The European Medicines Agency (EMA) and EUnetHTA, the European network for health technology assessment, has published a joint three-year work plan outlining key areas of collaboration. The publication of the work plan follows a commitment made at their May 2013 meeting, which reviewed the progress of their cooperation.
Building on collaboration since 2010, key areas for the next three years include: Scientific advice/early dialogue with sponsors, involving medicines regulators and health-technology assessment (HTA) bodies; exchange on the development of scientific and methodological guidelines to facilitate clinical-trial design that can generate data relevant for both benefit-risk and relative effectiveness assessments; developing approaches for collection of post-authorisation data to support activities of both medicines regulatory authorities and HTA bodies; orphan medicinal products, exploring ways of sharing information for the common benefit of patients affected by rare diseases and the financial sustainability of the healthcare systems.
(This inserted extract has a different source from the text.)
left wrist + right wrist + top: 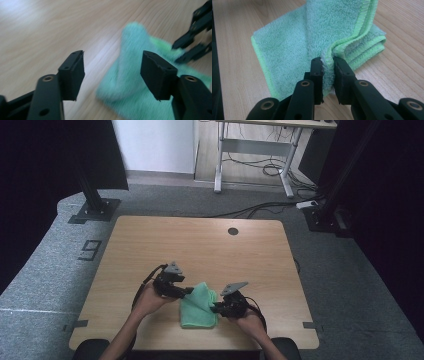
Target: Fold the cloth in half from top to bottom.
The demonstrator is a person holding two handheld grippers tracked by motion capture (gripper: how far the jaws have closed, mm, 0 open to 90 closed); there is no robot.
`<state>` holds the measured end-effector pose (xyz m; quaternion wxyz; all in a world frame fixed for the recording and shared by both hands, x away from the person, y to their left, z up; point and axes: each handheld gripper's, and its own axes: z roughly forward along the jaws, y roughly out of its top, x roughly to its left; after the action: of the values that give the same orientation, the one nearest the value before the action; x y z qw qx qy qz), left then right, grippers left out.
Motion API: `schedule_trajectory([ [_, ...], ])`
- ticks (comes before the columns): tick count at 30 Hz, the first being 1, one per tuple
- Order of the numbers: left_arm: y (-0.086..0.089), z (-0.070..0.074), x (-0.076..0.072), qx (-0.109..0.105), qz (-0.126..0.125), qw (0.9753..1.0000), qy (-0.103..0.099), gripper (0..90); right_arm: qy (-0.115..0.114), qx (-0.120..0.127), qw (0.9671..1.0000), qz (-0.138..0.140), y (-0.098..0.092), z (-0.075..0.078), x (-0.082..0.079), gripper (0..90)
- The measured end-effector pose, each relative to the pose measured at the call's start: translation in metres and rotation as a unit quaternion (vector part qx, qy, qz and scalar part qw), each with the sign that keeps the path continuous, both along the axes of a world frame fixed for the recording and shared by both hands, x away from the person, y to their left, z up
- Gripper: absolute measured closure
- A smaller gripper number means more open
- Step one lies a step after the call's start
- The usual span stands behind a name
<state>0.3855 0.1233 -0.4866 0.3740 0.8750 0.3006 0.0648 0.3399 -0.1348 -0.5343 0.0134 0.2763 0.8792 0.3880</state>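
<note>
- A green cloth (199, 307) lies folded on the wooden bench (200, 245), close to the near edge and about midway between the person's two hands.
- The right tool (216, 309) meets the cloth at its right side; the right hand (248, 316) grips it from behind.
- In the right gripper view, the right tool (327, 65) is clenched on a raised fold of the cloth (294, 50): the two black jaws stand nearly together, with the pile and its bright stitched hem pinched between them.
- Past that pinch the cloth rises up and away from the jaws, while the rest of it rests flat on the bench (234, 62) to the left and stacks in layered hems to the right.
- The left tool (189, 290) sits at the cloth's upper left corner, held by the left hand (150, 299).
- In the left gripper view, the left tool (112, 72) is released, its jaws set wide apart with nothing between the pads.
- The cloth (130, 75) lies just ahead of and partly between those spread jaws, nearer the right-hand jaw; its peaked fold stands up beyond them.
- The picture is blurred there, so I cannot tell whether either jaw touches the fabric.
- The right tool (176, 53) shows at the far right of the left gripper view, at the cloth's far edge.
</note>
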Motion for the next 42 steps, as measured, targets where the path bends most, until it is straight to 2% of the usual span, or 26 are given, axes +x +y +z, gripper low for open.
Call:
schedule_trajectory([
  [4, -0.018, 0.004, 0.006, 0.010, -0.022, 0.9997, 0.001, 42.3, 0.000, 0.003, 1.0000, 0.000, -0.001, -0.001, 0.000, 77.3],
  [10, -0.032, -0.004, 0.015, 0.034, -0.041, 0.9982, 0.028, 51.0, 0.001, 0.004, 1.0000, 0.001, -0.001, -0.002, 0.001, 77.3],
  [14, -0.031, -0.007, 0.016, 0.040, -0.055, 0.9963, 0.052, 67.8, 0.000, 0.006, 1.0000, 0.002, -0.002, -0.003, 0.001, 77.3],
  [16, -0.029, -0.005, 0.014, 0.045, -0.062, 0.9957, 0.053, 79.1, 0.000, 0.006, 1.0000, 0.003, -0.002, -0.003, 0.001, 77.3],
  [18, -0.027, -0.002, 0.012, 0.033, -0.067, 0.9957, 0.055, 84.9, 0.000, 0.007, 1.0000, 0.003, -0.002, -0.003, 0.002, 77.3],
  [25, -0.017, 0.007, -0.004, 0.026, -0.072, 0.9962, 0.041, 85.2, -0.001, 0.011, 0.9999, 0.000, -0.005, 0.000, 0.002, 73.2],
  [29, -0.007, 0.004, -0.015, 0.017, -0.068, 0.9967, 0.041, 83.9, 0.003, 0.023, 0.9997, -0.008, -0.010, 0.003, 0.003, 67.4],
  [33, 0.002, -0.001, -0.026, 0.009, -0.068, 0.9967, 0.042, 83.0, -0.005, 0.031, 0.9995, -0.007, -0.016, 0.009, 0.003, 59.6],
  [37, 0.008, -0.004, -0.041, 0.002, -0.072, 0.9965, 0.042, 81.3, -0.011, 0.043, 0.9989, -0.012, -0.024, 0.015, 0.004, 55.5],
  [40, 0.013, -0.006, -0.051, 0.000, -0.077, 0.9961, 0.043, 77.0, -0.015, 0.046, 0.9985, -0.024, -0.030, 0.017, 0.006, 53.9],
  [42, 0.016, -0.007, -0.057, 0.002, -0.081, 0.9958, 0.042, 70.6, -0.019, 0.043, 0.9984, -0.031, -0.031, 0.017, 0.007, 52.5],
])
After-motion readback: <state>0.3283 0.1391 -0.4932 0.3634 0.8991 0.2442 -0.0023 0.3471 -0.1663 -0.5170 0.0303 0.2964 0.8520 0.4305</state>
The EMA and EUnetHTA will review and update the work plan as necessary, and at least once annually. The collaboration between the EMA and EUnetHTA started in 2010 to address recommendations by the Pharmaceutical Forum, a high-level group of European policy makers, to improve the way data published by EU regulators as part of their benefit-risk assessment contribute to relative effectiveness assessments by HTA organisations. The EMA and EUnetHTA started a project in the same year that looked specifically into how the information on the benefits and risks of a medicine contained in European public assessment reports (EPARs) could better address the needs of HTA organisations. The project has resulted in a series of improvements to the EPAR template. The EMA and EUnetHTA are in the process of publishing the outcome of this project in more detail. The next meeting of the EMA and EUnetHTA will be held in December 2013.